O agravamento das hostilidades no Oriente Médio pode ter repercussões diretas no comércio exterior do Brasil, com potencial de ampliar as receitas do setor energético e provocar impactos temporários nas vendas de alimentos, afirma Herlon Brandão, diretor de Estatísticas e Estudos de Comércio Exterior do Ministério do Desenvolvimento, Indústria, Comércio e Serviços.
Brandão informou à Agência Brasil que a escalada de tensões costuma elevar os preços do petróleo no mercado internacional. Como o país exporta mais petróleo do que importa, essa valorização da commodity tende a melhorar o desempenho das vendas externas brasileiras de combustíveis, refletindo em maior saldo comercial para o setor se os preços subirem.
Possíveis efeitos sobre o agronegócio
Apesar da vantagem para o setor energético, o diretor ressaltou que o conflito pode afetar as exportações agrícolas. Países do Oriente Médio estão entre os principais destinos de produtos brasileiros, incluindo carne de frango, milho, açúcar e alimentos certificados como halal. Segundo dados do ministério, cerca de 32% das exportações brasileiras de milho vão para a região; para carne de aves a participação é de 30%; para o açúcar, 17%; e para carne bovina, 7%.
Brandão avaliou, no entanto, que eventuais quedas na demanda nesses mercados tendem a ser passageiras, já que a procura por alimentos permanece sólida, o que deverá permitir a normalização gradual dos fluxos comerciais.
Mudanças recentes na balança comercial
As tensões chegam em um momento de mudanças nas relações comerciais do Brasil com parceiros importantes.

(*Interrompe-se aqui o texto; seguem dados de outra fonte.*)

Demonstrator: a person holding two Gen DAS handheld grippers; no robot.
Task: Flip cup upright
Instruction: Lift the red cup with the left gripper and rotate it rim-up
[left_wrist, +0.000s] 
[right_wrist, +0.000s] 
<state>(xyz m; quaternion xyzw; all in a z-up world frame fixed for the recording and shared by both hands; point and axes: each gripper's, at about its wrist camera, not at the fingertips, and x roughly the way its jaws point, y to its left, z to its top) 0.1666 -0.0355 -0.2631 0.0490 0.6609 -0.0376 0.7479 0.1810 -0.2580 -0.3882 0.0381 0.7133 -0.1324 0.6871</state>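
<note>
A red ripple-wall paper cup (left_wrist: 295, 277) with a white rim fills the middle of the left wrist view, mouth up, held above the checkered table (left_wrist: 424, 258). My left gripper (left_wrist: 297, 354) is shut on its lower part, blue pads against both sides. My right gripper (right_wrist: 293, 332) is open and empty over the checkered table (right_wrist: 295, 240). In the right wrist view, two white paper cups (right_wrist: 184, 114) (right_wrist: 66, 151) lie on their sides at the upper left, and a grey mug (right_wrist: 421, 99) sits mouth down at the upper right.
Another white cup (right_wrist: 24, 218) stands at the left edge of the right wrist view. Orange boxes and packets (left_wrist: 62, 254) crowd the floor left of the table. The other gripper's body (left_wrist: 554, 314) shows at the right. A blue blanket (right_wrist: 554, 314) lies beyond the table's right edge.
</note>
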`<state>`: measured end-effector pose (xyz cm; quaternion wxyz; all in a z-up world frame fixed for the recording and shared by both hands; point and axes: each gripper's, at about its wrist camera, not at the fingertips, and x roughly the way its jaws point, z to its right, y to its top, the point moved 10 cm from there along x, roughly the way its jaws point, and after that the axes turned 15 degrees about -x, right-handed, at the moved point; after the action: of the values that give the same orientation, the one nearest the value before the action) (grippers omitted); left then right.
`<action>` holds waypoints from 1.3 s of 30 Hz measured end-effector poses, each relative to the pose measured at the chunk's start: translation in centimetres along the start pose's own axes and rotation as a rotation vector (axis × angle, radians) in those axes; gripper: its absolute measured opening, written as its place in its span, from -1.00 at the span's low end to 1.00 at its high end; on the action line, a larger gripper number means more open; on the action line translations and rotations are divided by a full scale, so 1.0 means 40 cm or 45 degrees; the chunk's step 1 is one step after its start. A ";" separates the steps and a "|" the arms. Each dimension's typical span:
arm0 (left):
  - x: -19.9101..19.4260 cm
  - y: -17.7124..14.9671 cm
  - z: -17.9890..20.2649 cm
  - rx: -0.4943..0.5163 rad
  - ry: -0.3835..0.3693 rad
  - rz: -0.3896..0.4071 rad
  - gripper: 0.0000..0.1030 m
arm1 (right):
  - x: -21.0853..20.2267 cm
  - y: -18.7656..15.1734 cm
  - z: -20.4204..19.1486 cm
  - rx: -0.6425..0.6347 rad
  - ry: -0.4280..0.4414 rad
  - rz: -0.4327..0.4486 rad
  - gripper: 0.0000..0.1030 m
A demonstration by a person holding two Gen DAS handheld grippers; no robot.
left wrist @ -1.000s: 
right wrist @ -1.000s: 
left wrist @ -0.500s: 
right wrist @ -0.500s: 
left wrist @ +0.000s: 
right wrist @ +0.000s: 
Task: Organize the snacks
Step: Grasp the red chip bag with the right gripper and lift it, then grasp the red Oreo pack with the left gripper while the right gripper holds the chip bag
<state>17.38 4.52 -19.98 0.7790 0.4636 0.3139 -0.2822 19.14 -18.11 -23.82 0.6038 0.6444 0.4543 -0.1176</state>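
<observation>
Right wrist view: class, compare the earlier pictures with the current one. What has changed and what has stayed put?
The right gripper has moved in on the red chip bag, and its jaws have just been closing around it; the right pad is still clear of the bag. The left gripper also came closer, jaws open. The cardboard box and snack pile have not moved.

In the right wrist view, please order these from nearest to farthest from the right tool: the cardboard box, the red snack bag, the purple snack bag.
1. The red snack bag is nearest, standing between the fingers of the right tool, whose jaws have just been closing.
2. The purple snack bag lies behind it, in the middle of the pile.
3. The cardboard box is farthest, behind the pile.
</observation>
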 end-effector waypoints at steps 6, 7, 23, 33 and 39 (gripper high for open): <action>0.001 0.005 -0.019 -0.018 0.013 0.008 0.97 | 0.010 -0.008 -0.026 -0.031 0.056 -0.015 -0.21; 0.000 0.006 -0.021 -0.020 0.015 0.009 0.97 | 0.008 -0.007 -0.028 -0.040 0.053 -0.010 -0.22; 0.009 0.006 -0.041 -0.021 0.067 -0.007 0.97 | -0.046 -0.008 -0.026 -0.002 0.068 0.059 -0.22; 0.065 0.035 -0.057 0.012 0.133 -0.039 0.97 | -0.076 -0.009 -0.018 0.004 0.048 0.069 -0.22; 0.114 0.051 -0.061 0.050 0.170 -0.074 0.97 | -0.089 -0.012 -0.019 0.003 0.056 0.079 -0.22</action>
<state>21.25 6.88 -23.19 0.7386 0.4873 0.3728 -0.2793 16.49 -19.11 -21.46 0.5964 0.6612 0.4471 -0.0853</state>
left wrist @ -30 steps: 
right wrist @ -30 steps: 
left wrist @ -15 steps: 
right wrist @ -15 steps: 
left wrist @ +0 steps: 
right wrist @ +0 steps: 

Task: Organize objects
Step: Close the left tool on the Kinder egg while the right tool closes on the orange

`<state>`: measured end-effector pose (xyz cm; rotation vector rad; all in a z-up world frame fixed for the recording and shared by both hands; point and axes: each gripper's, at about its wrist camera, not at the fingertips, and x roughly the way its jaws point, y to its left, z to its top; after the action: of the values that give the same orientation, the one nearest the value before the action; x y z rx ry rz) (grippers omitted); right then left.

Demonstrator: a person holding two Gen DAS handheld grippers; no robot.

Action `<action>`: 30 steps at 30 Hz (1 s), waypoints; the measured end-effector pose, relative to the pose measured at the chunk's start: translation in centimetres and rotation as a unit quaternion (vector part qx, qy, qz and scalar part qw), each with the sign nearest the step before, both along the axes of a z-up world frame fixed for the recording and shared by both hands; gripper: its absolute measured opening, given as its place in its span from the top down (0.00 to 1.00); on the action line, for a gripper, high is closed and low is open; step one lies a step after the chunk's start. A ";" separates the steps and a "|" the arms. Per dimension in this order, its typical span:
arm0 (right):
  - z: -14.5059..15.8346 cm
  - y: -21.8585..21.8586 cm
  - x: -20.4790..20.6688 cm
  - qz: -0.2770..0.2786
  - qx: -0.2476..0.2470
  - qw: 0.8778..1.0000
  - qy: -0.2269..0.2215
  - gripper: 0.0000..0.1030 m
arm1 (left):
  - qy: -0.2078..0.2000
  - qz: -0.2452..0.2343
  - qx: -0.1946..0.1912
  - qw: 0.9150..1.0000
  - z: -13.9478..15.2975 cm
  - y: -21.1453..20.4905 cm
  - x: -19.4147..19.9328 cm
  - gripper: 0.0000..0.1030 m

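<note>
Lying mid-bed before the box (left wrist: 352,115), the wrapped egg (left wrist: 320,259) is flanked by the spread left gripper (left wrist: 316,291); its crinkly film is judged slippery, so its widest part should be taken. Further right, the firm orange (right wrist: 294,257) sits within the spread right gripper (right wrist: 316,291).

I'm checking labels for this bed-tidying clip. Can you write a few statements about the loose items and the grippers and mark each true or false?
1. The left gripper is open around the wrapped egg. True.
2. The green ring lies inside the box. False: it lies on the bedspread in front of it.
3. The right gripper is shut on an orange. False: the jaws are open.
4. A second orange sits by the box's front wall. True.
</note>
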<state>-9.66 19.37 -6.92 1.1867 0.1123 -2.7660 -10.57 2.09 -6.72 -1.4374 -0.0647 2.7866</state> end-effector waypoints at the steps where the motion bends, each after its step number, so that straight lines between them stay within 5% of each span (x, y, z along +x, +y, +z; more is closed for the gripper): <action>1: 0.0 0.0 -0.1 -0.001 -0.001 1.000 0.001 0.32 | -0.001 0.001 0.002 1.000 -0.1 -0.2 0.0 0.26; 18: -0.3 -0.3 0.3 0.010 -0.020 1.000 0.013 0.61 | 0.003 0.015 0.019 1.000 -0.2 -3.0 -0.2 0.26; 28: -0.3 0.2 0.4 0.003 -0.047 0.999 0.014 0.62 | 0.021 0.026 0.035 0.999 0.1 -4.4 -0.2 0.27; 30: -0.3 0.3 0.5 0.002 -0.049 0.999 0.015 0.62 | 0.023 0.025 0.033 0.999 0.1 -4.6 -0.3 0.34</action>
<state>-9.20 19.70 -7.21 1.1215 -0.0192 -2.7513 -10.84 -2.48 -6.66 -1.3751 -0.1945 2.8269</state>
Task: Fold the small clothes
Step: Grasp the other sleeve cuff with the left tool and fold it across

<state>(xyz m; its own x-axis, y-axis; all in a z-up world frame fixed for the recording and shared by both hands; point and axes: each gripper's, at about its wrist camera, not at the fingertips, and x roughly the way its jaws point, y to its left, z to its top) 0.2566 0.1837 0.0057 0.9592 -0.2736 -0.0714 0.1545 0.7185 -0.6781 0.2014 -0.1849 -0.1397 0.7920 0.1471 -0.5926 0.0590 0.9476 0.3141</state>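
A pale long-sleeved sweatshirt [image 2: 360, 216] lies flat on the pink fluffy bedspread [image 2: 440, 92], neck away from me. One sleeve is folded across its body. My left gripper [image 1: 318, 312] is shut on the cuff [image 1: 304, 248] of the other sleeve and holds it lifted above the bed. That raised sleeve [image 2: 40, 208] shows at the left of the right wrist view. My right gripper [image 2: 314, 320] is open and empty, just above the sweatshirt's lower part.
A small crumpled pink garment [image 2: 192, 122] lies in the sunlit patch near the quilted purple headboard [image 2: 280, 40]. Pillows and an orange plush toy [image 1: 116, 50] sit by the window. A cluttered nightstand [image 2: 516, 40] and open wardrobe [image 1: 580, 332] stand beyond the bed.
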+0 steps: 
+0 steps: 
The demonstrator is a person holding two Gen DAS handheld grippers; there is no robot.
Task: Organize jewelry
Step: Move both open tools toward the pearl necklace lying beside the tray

Em fevereiro, as exportações brasileiras para os Estados Unidos somaram US$ 2,523 bilhões, queda de 20,3% em relação a fevereiro do ano anterior. As importações dos EUA totalizaram US$ 2,788 bilhões, retração de 16,5%, resultando em saldo negativo de US$ 265 milhões. Trata-se da sétima redução seguida nas vendas ao mercado norte-americano, movimento associado à sobretaxa de 50% aplicada em meados de 2025 pelo governo de Donald Trump sobre produtos brasileiros — medida que foi anulada pela Corte Suprema dos EUA no fim de fevereiro, mas cujos efeitos positivos deverão demorar a aparecer nas estatísticas.
Em contrapartida, as exportações para a China avançaram. Em fevereiro, as vendas ao país asiático atingiram US$ 7,220 bilhões, alta de 38,7% na comparação anual. As importações chinesas caíram 31,3%, para US$ 5,494 bilhões, gerando superávit de US$ 1,73 bilhão. Parte da variação nas importações está relacionada à compra de uma plataforma de petróleo avaliada em aproximadamente US$ 2,5 bilhões, adquirida da Coreia do Sul, o que impactou os dados regionais.
Também houve incremento nas trocas com a União Europeia: exportações de fevereiro somaram US$ 4,232 bilhões (alta de 34,7%), enquanto as importações recuaram 10,8%, para US$ 3,301 bilhões, resultando em superávit de US$ 931 milhões. Na relação com a Argentina, ambas as direções do comércio registraram queda em fevereiro — exportações de US$ 1,057 bilhão (queda de 26,5%) e importações de US$ 850 milhões (recuo de 19,2%) —, mas o saldo permaneceu positivo em US$ 207 milhões.
China, Estados Unidos, União Europeia e Argentina seguem como principais parceiros comerciais do Brasil e influenciam o desempenho geral da balança. Neste contexto, o conflito no Oriente Médio surge como um fator capaz de alterar temporariamente os fluxos de exportação, com destaque para os segmentos de energia e alimentos.